Stay on Top of Your Health Game
See your provider for regular checkups. 

"Certain diseases and conditions may not have symptoms, so checkups help diagnose issues early or before they can become a problem," Bapties said. 

Pay attention to signs and symptoms such as chest pain, shortness of breath, excessive thirst, and problems with urination. 

"If you have these symptoms, see your provider right away," Bapties said. "Don't wait and assume they'll just go away."

Bapties said people should know their blood pressure, blood glucose, cholesterol, body mass index and any other personal health numbers. 

"If your numbers are high or low, your medical provider can explain what they mean and suggest how you can get them to a healthier range," he said. "Be sure to ask what tests you need and how often you need them and stop by the Health and Wellness Center in Bldg. 827 or the Occupational Medicine Clinic in Bldg. 207 to pick up your free men's health tests and screening passport to record and track your numbers."

Get vaccinated
"Everyone needs immunizations to stay healthy - no matter how old you are," Bapties said. "Even if you had vaccines as a child, immunity can fade with time. Vaccine recommendations are based on a variety of factors, including age, overall health, and your medical history."

Vaccines can protect you, your loved ones, and your community from serious diseases like: influenza; shingles; pneumococcal disease; human papillomavirus infection; and tetanus, diphtheria and pertussis, commonly known as whooping cough.  

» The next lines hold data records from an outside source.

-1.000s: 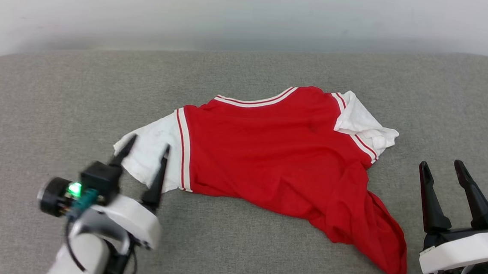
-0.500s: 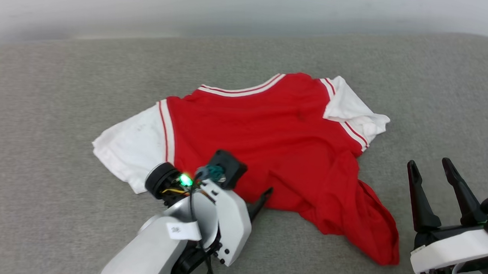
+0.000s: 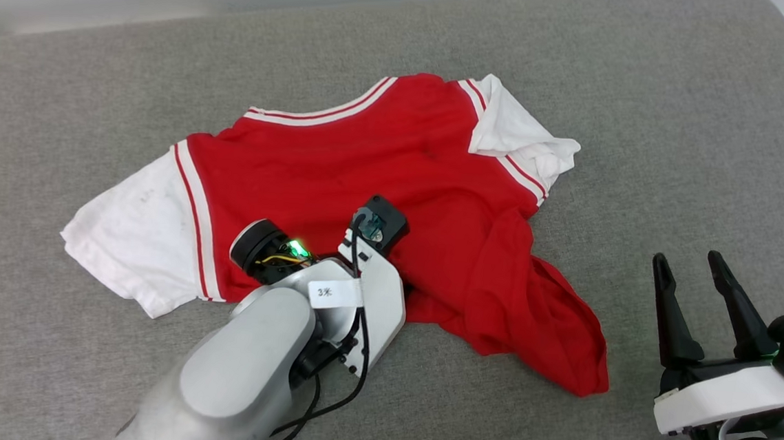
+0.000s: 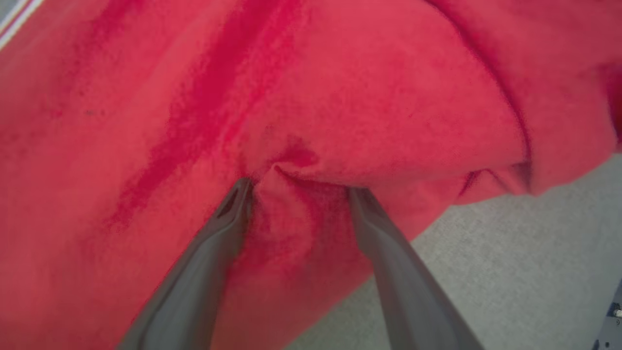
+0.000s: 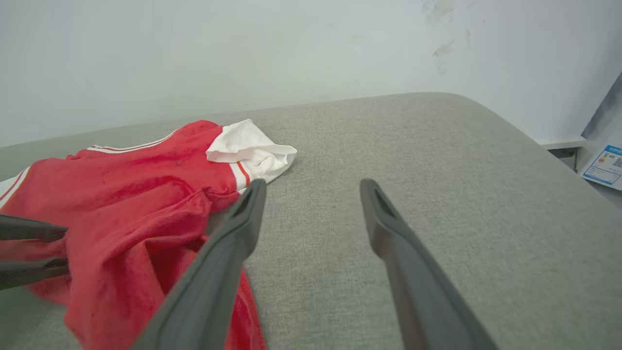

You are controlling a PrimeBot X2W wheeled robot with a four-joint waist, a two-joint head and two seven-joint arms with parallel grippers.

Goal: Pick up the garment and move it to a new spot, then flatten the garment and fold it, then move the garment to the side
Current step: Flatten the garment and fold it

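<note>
- Head view, far left: the red soft-fabric jersey T-shirt (image 3: 368,163) lies across the middle of the grey woven fabric cushion (image 3: 647,127). Its white short sleeve on the left (image 3: 128,243) is spread fairly flat.
- Left gripper (image 4: 300,190): it is down on the near edge of the red body, a little left of centre. In the left wrist view its two dark fingers stand apart and press into the cloth. A small pucker of red fabric rises between them, but the jaws are not closed on it, so nothing is held.
- Middle: the red chest panel lies reasonably smooth, with the red-and-white striped collar trim (image 3: 317,112) on the far side.
- Right of centre: the white sleeve on the right (image 3: 528,143) is folded over itself and crumpled. The lower red hem (image 3: 556,342) is bunched into a twisted tail that trails near and right.
- Right gripper (image 3: 687,261): it hovers over bare cushion just right of that tail, with its fingers spread, empty and clear of the cloth.
- Progress, as I'd judge it: barely begun. The shirt is not lifted, smoothed, folded or set aside. The first pick-up looks like the step in hand, and everything after it is left to do.
</note>
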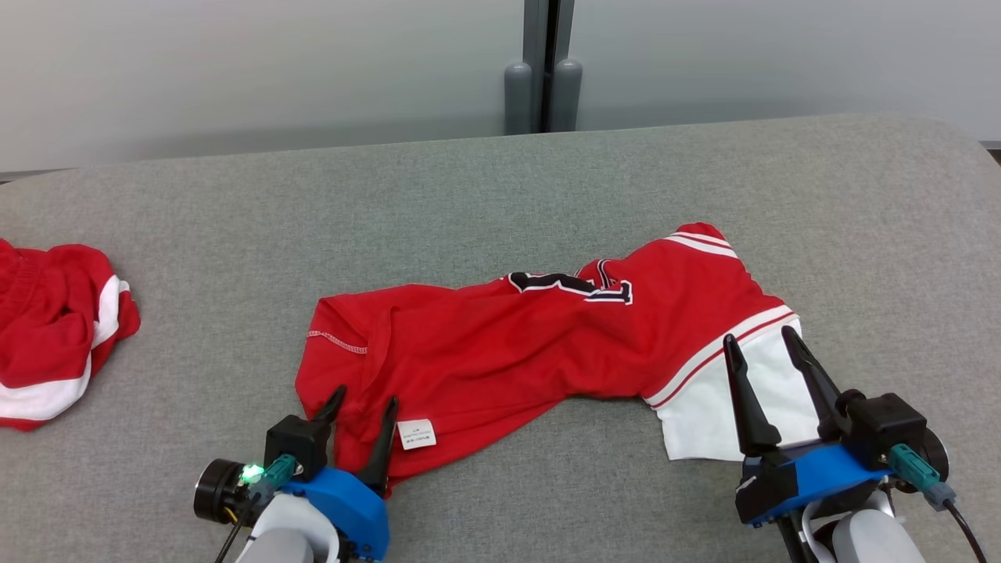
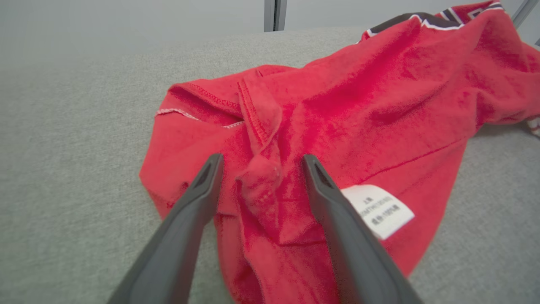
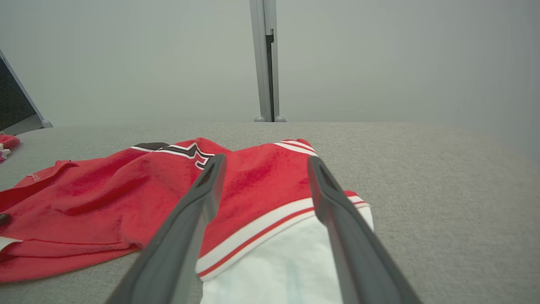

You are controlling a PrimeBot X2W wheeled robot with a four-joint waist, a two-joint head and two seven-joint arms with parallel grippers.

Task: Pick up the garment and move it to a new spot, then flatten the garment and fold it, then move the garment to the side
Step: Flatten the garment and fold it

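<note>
Garment [image 1: 539, 336] of red fleecy cloth with white-striped trim lies rumpled at the centre of the grey felt table [image 1: 469, 195]. At 7 o'clock the left gripper [image 1: 364, 397], jaws wide, straddles a bunched hem fold [image 2: 261, 177] by the white care label [image 1: 417, 434], likely to pinch it; at 5 o'clock the right gripper [image 1: 758, 336], equally wide, brackets the white panel [image 1: 719, 414].

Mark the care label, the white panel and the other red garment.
care label [image 1: 416, 433]: head view, tag's centre.
white panel [image 1: 700, 414]: head view, its left half.
other red garment [image 1: 47, 328]: head view, red middle.
</note>
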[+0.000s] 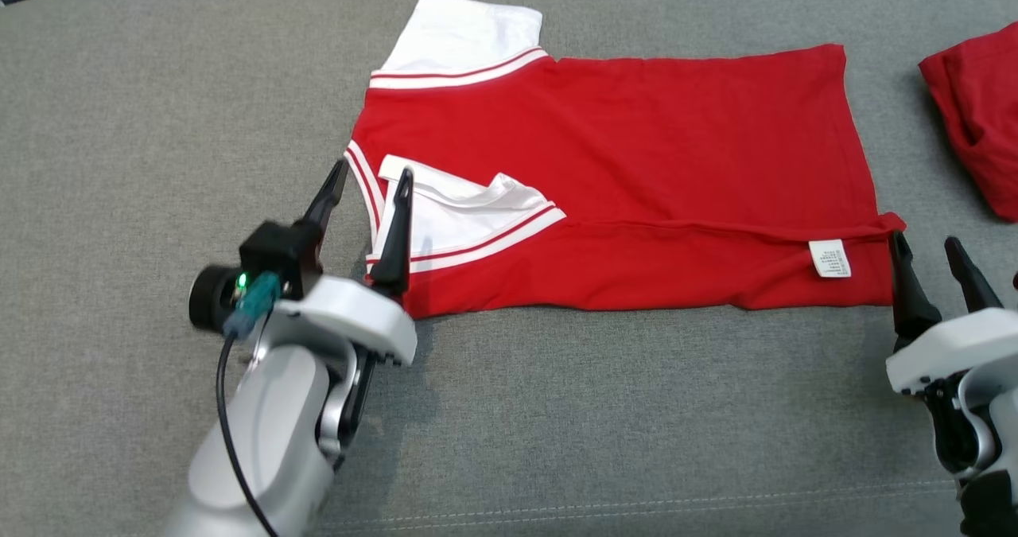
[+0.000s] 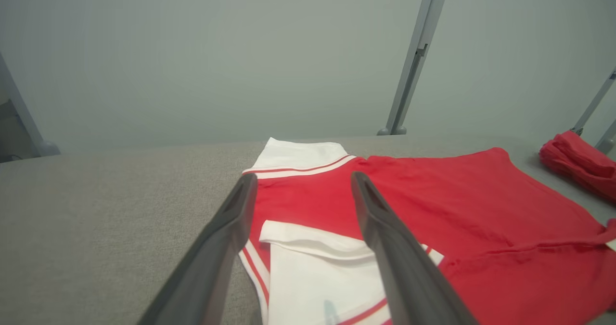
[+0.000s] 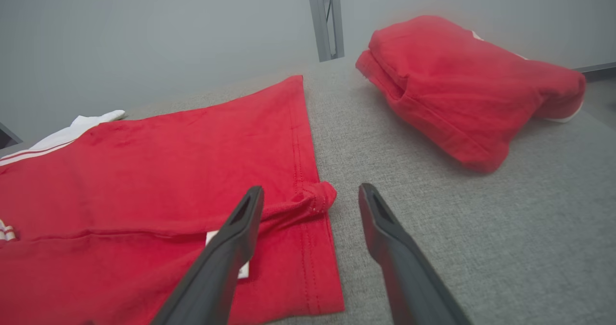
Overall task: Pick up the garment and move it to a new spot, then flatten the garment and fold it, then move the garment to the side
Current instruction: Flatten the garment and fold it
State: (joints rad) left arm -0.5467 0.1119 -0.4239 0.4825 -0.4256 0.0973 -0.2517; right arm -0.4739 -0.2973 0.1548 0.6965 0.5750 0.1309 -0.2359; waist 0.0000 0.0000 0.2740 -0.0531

Other vaccinations you may end up needing include those that protect against hepatitis A, hepatitis B, chickenpox (varicella), measles, mumps, and rubella. Ask your medical provider which vaccines you need to stay healthy.

Throughout June, anyone with base access can stop by the HAWC or OMS to pick up a free Men's Health Tests and Screenings Passport along with other men's health educational materials.